REVISED UIM ARBITRATION STATUTE DID NOT LIMIT REQUESTS FOR TRIAL DE NOVO TO ONLY THOSE AWARDS BASED UPON FRAUD, CORRUPTION, OR OTHER UNDUE MEANS

Revised UIM Arbitration Statute did not Limit Requests for Trial De Novo to Only Those Awards Based Upon Fraud, Corruption, or Other Undue Means

Utah Court of Appeals: Allstate Insurance Company asked the Third District Court to dismiss the request of Allstate’s insured, Lane Halverson, for a trial de novo after receiving an arbitration award that he did not agree with. The Motion was denied and the trial de novo proceeded. Halverson (the insured) received a favorable verdict in the de novo trial. Allstate appealed and argued that Utah Code Ann. §31A-22-305, as amended, requires fraud, corruption or other undue means in order to request a trial de novo of a UIM arbitration award.

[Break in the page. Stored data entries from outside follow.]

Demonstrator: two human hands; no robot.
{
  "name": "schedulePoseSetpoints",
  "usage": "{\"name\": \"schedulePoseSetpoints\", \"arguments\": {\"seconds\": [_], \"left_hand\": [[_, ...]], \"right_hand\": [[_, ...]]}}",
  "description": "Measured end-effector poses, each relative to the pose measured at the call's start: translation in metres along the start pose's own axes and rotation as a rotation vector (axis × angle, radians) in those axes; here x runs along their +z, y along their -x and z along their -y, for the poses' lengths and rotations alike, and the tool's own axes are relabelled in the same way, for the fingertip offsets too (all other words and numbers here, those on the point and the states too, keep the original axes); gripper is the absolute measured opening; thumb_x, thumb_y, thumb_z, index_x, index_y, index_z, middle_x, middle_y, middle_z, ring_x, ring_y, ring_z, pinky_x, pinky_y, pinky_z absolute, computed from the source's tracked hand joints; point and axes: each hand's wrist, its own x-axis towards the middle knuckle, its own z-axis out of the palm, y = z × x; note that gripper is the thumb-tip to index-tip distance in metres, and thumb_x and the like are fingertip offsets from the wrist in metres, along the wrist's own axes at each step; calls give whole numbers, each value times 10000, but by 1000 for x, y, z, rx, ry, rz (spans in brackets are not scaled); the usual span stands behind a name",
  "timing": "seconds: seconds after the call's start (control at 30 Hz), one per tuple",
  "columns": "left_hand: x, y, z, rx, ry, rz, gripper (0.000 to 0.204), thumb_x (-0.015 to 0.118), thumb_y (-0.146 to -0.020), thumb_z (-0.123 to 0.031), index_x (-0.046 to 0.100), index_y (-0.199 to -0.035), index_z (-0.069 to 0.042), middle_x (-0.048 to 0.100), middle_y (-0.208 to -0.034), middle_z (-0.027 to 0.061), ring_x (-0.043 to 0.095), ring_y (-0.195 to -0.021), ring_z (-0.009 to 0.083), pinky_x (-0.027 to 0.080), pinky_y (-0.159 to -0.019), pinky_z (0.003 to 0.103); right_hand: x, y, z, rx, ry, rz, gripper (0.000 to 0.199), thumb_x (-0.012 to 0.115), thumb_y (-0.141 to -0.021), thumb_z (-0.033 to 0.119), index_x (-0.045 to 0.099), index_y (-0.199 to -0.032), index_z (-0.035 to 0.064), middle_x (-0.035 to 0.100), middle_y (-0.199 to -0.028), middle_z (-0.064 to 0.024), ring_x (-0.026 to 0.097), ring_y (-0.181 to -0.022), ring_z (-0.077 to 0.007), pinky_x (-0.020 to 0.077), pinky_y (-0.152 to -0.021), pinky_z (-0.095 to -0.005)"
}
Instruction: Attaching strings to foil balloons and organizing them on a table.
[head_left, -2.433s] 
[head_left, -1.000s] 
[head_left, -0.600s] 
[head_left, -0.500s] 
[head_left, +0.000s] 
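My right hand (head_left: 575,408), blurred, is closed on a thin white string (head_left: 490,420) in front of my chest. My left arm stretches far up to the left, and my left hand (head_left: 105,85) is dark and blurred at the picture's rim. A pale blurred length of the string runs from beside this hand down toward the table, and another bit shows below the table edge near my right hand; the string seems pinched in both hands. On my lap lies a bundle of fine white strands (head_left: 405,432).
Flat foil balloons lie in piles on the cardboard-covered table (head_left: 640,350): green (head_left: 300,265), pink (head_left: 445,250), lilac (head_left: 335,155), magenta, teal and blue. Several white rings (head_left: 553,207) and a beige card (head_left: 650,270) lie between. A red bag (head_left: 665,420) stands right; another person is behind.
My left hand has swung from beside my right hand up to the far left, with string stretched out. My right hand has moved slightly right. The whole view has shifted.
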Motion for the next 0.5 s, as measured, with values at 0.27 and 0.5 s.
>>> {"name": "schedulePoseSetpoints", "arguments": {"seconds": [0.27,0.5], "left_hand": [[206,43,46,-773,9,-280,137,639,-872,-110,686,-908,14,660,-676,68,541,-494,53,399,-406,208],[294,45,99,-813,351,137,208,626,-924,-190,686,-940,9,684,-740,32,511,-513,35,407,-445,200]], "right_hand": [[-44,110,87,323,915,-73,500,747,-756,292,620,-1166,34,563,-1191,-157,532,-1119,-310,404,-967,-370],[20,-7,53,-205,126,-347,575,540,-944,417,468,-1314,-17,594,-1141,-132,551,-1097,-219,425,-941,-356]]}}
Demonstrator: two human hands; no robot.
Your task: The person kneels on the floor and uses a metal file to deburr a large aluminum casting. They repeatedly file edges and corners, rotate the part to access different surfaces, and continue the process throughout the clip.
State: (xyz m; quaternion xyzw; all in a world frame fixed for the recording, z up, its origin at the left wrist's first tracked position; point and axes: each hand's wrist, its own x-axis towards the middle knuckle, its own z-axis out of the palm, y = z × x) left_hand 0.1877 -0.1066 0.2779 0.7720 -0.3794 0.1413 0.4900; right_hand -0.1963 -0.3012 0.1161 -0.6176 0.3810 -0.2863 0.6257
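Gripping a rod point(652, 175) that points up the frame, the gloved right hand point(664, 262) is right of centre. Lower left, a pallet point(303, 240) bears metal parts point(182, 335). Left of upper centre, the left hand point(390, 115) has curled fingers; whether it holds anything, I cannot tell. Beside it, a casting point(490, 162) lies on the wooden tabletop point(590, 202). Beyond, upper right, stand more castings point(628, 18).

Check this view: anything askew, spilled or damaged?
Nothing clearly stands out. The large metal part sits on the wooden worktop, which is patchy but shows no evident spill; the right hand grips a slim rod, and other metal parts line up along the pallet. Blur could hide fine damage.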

The statute at issue reads:

(o) An arbitration award issued under this section shall be the final resolution of all claims not excluded by Subsection (8)(l) between the parties unless:

(i) the award is procured by corruption, fraud, or other undue means;

(ii) either party, within 20 days after service of the arbitration award:

(A) Files a complaint requesting a trial de novo in the district court; and

The previous version of the statute used to have the word “or” in between sub-sections (i) and (ii). As such, Allstate claimed they were connected and one could not be read or implemented without the other. The Court of Appeals disagreed with Allstate’s assessment and upheld the trial court, essentially stating that just because the legislature got rid of the word “or” did not mean they meant to include the word “and” but just forgot to put it in. The trial court was affirmed and the resultant verdict from the trial de novo remained.

Halverson v. Allstate, 2021 UT App 59.

WYOMING

INSURANCE CONTRACT IS DEEMED DELIVERED FOR PURPOSES OF THE WYOMING INSURANCE CODE EVEN WHEN NO PHYSICAL DELIVERY HAS TAKEN PLACE

Insurance Contract is Deemed Delivered for Purposes of the Wyoming Insurance Code Even When no Physical Delivery has Taken Place

Supreme Court of the State of Wyoming: In May of 2021, the United States Court of Appeals of the 10th Circuit certified to the Supreme Court of Wyoming the following question for guidance: “Whether, under Wyo. Stat. Ann. § 26-15-101(a)(ii), an insurance policy is ‘issued for delivery’ or ‘delivered’ in Wyoming where a Wyoming corporation is a named insured, the policy covers risks in Wyoming, and the policy provides that coverage shall apply ‘in the same manner and to the same extent’ as if the policy had been issued to the Wyoming corporation, but no copy was ever conveyed to Wyoming and the policy only lists an out-of-state address for the insured?”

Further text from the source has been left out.